▶ _ACTIVITY_
In your copy of the listing below, reproduce each word exactly and include no pictures.

▶ _DATA EXCERPTS_
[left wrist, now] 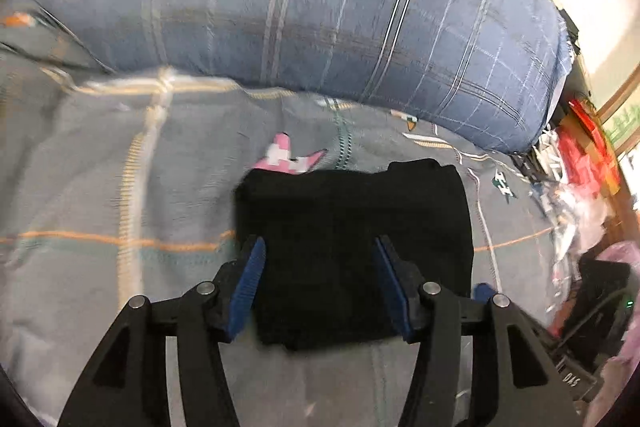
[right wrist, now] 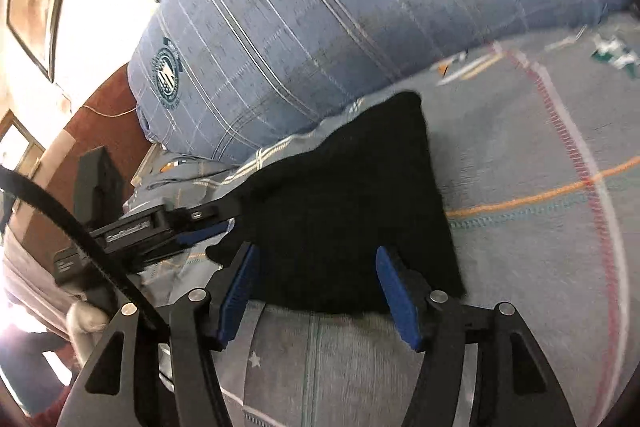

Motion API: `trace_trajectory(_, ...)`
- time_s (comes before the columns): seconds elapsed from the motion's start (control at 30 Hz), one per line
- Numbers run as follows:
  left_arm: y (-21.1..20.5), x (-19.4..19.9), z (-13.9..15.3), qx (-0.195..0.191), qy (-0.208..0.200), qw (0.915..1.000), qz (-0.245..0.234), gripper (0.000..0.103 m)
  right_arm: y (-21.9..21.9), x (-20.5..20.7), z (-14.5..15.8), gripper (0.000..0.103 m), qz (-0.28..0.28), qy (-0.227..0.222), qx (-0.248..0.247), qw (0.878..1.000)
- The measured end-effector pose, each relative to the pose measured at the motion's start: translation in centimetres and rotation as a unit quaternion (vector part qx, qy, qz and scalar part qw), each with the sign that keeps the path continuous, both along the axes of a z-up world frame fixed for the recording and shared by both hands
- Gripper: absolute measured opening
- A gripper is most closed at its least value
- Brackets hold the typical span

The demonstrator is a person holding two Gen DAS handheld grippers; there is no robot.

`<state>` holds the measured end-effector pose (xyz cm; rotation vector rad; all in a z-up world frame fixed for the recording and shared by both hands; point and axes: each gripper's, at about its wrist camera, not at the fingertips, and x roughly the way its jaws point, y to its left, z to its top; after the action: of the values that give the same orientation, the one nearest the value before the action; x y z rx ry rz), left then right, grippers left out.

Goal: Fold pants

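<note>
Pants, black and folded into a square, lie on the bed near the blue pillow; my left fingers and right fingers hang wide above them, holding nothing.

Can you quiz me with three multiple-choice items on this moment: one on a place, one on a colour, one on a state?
1. Where do the pants lie?
A. on the patterned bed sheet, in front of the blue plaid bedding roll
B. on top of the bedding roll
C. on the floor

2. What colour are the pants?
A. blue
B. black
C. pink

3. How do the two grippers stand?
A. both shut on the pants
B. left open, right shut
C. both open, holding nothing

Answers:
1 A, the sheet shows around the compact folded pants, the roll behind.
2 B, they read as solid black in both views.
3 C, the left gripper and right gripper show wide gaps between their blue pads.
</note>
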<state>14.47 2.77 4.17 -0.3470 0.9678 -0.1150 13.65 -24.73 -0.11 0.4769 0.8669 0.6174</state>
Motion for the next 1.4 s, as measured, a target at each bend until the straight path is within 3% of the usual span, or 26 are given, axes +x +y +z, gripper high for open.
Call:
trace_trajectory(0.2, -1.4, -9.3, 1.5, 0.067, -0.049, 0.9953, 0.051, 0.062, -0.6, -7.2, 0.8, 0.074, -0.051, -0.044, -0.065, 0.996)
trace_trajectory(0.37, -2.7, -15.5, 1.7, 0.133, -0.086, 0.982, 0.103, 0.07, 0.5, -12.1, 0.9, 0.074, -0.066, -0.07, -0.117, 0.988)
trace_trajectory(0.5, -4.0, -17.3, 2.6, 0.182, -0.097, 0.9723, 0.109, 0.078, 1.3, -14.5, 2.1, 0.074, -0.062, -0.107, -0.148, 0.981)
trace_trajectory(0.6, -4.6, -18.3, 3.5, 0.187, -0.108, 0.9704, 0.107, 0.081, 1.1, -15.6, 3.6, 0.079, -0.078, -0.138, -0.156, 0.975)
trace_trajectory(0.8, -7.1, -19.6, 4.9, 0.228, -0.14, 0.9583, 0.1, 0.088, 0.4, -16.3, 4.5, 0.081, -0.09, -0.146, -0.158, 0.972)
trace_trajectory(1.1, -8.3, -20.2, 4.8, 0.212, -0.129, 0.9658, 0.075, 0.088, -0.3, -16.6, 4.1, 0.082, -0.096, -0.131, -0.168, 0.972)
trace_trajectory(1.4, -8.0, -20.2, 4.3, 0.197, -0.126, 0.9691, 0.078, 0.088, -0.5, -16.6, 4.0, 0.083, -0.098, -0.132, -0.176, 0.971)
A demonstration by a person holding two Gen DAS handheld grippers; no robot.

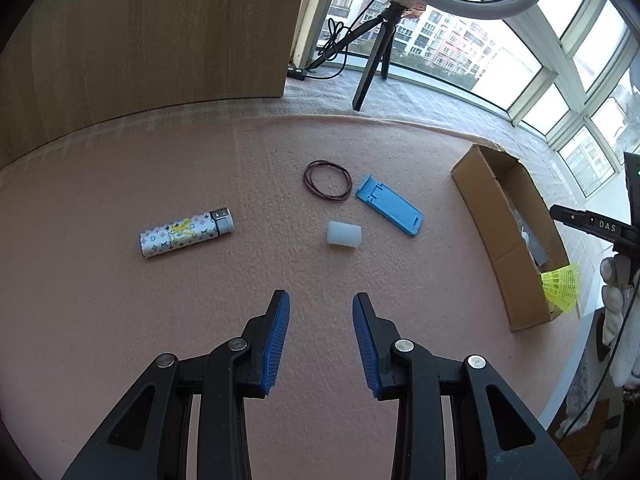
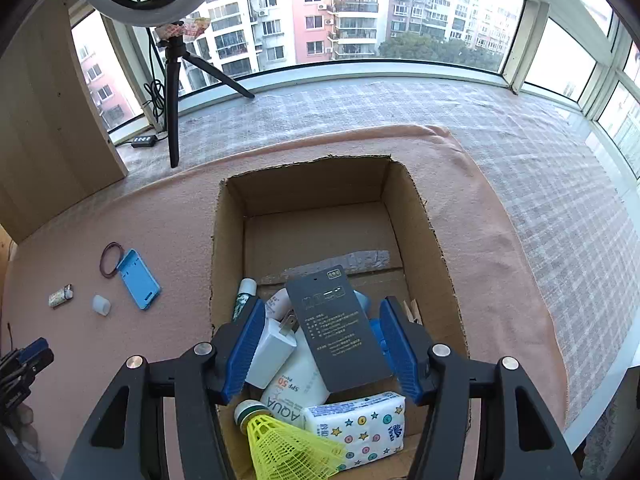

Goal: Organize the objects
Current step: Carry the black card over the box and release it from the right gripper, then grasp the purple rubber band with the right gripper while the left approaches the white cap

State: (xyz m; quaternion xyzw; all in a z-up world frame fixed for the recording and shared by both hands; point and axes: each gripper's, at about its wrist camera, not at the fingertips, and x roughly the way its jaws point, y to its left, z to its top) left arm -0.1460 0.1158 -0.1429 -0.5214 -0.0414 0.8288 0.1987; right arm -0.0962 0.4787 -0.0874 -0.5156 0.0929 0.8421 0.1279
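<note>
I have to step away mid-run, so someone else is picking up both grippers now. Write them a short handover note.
Left gripper: open, empty, above the pink mat.
Right gripper: open over the cardboard box; a yellow shuttlecock lies just below it.
Done: charger plug, sunscreen tube, tissue pack and dark card are in the box.
Left on the mat: lighter, rubber bands, blue phone stand, white cap.

Shuttlecock (image 2: 280,444) in box (image 2: 224,240) — lighter (image 1: 186,233) outside
</note>
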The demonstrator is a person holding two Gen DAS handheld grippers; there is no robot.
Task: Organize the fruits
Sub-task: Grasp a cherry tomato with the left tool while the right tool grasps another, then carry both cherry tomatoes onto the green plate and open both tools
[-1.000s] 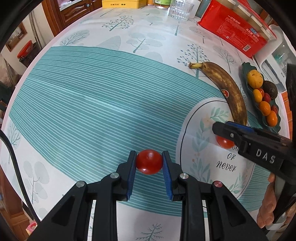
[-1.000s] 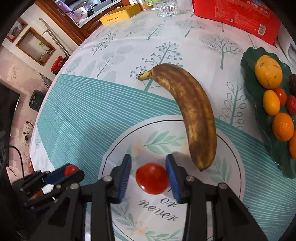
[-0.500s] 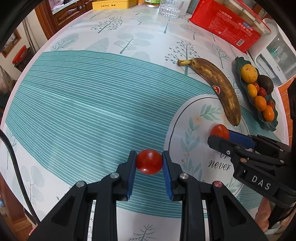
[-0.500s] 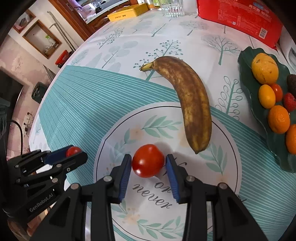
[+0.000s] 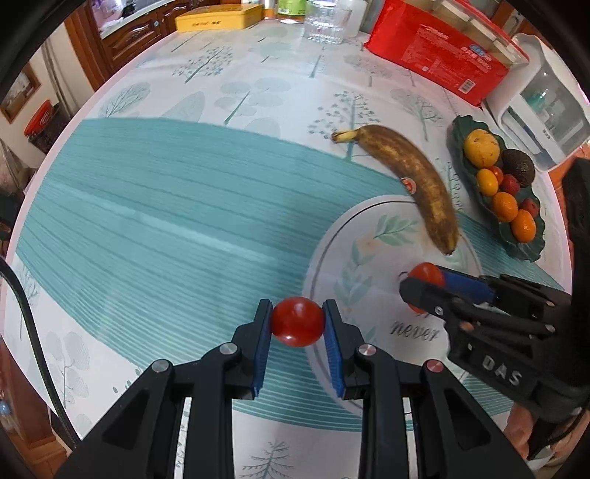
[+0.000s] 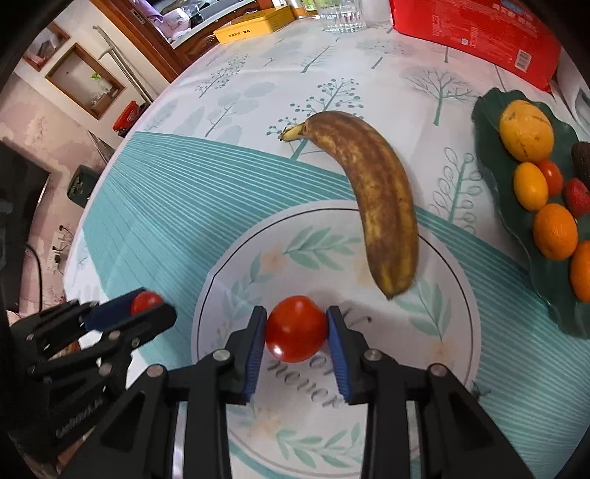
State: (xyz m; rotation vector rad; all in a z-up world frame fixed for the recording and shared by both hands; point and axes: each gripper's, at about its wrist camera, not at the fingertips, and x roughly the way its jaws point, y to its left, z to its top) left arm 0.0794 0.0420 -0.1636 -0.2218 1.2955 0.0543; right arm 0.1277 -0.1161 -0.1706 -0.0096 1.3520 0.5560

▶ _FINAL ANSWER_
[left wrist, now] 
[right wrist, now] 

Motion API: `trace_trajectory(_, ...)`
- time_s (comes before the columns): seconds elapsed from the motion's start (control at 30 Hz), one per line
- Numbers run as follows:
  left_arm: y (-21.1..20.5), x (-19.4..19.9), z (-13.9..15.3), qx (-0.195..0.191), qy (-0.208..0.200), qw (0.915..1.000), qz (-0.245..0.234), gripper (0.000..0.103 m)
  right_arm: y (-21.9..21.9), x (-20.5..20.7), z (-14.5..15.8), gripper (0.000..0.103 m), qz (-0.28..0.28), qy (-0.227..0.222), qx (-0.248..0.247), qw (0.878..1.000)
- The measured end-effector pose, each relative to the pose measured at the motion's start: translation in centimetres and rotation as a unit quaternion (vector part qx, qy, qz and scalar part qw), each with the sign that keeps the path continuous, both along the axes of a z-up world frame fixed for the recording and shared by both hands
- Gripper: absolute measured opening
- A gripper is most closed at its least value
- Brackets hold the typical span

The demonstrator is a person holding two Gen DAS handheld grippers; there is no robot.

`<state>` holds the measured end-effector pose (xyz cm; rotation vector rad; all in a z-up world frame fixed for the recording and shared by both hands; point and axes: each gripper's, at about its wrist camera, not at the fingertips, and x roughly the way its jaws point, y to its left, z to its top; after the action: of the values that give the same orientation, the one nearest the value before the action; x y z rx ry rz), left then right, grippers left out.

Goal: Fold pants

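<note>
Pants, black and folded into a square, lie on the bed near the blue pillow; my left fingers and right fingers hang wide above them, holding nothing.

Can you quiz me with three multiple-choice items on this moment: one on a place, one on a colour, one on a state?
1. Where do the pants lie?
A. on the patterned bed sheet, in front of the blue plaid bedding roll
B. on top of the bedding roll
C. on the floor

2. What colour are the pants?
A. blue
B. black
C. pink

3. How do the two grippers stand?
A. both shut on the pants
B. left open, right shut
C. both open, holding nothing

Answers:
1 A, the sheet shows around the compact folded pants, the roll behind.
2 B, they read as solid black in both views.
3 C, the left gripper and right gripper show wide gaps between their blue pads.
</note>
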<state>14.47 2.77 4.17 -0.3470 0.9678 -0.1150 13.65 -24.73 -0.11 0.4769 0.8669 0.6174</state>
Motion for the next 1.4 s, as measured, a target at each bend until the straight path is within 3% of the usual span, or 26 are given, axes +x +y +z, gripper high for open.
Call:
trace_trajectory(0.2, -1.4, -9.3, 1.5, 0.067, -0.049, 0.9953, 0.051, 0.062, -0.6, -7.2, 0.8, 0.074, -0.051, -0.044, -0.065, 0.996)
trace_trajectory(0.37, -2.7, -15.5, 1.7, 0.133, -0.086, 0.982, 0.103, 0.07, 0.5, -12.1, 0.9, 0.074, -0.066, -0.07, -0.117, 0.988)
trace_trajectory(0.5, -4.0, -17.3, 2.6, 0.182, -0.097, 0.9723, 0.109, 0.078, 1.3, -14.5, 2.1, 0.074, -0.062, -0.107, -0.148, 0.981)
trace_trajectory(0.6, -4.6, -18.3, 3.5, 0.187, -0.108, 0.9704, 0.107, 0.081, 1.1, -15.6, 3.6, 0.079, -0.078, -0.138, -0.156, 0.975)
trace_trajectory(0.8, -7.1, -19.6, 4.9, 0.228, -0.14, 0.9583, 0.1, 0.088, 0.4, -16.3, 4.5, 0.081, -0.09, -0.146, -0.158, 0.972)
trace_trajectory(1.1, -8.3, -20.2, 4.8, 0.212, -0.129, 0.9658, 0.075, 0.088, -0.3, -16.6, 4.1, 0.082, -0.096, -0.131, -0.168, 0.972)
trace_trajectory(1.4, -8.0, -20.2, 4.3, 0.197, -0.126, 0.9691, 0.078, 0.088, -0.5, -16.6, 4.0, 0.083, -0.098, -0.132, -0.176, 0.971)
A demonstration by a person holding two Gen DAS handheld grippers; no robot.


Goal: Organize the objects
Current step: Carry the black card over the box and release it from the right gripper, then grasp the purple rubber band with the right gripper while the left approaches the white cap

State: (xyz m; quaternion xyzw; all in a z-up world frame fixed for the recording and shared by both hands; point and axes: each gripper's, at about its wrist camera, not at the fingertips, and x roughly the way its jaws point, y to its left, z to its top) left arm -0.1460 0.1158 -0.1429 -0.5214 -0.0414 0.8288 0.1987; right arm -0.0962 0.4787 -0.0874 -0.5156 0.0929 0.8421 0.1279
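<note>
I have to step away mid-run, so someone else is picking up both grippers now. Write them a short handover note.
Left gripper: open, empty, above the pink mat.
Right gripper: open over the cardboard box; a yellow shuttlecock lies just below it.
Done: charger plug, sunscreen tube, tissue pack and dark card are in the box.
Left on the mat: lighter, rubber bands, blue phone stand, white cap.

Shuttlecock (image 2: 280,444) in box (image 2: 224,240) — lighter (image 1: 186,233) outside
</note>
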The demonstrator is a person holding two Gen DAS handheld grippers; there is no robot.
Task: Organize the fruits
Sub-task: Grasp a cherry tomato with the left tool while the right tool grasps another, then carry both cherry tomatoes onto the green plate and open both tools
[-1.000s] 
[-1.000s] 
[-0.500s] 
[-0.500s] 
[+0.000s] 
[+0.000s] 
State: (xyz m; rotation vector rad; all in a z-up world frame fixed for the recording and shared by both hands; point and axes: each gripper's, at about its wrist camera, not at the fingertips, and x roughly the way its jaws point, y to its left, z to its top) left arm 0.0794 0.0420 -0.1636 -0.2218 1.2955 0.0543; right arm 0.1277 -0.1161 -0.1706 -0.0096 1.3520 0.5560

The exercise asks for nothing further.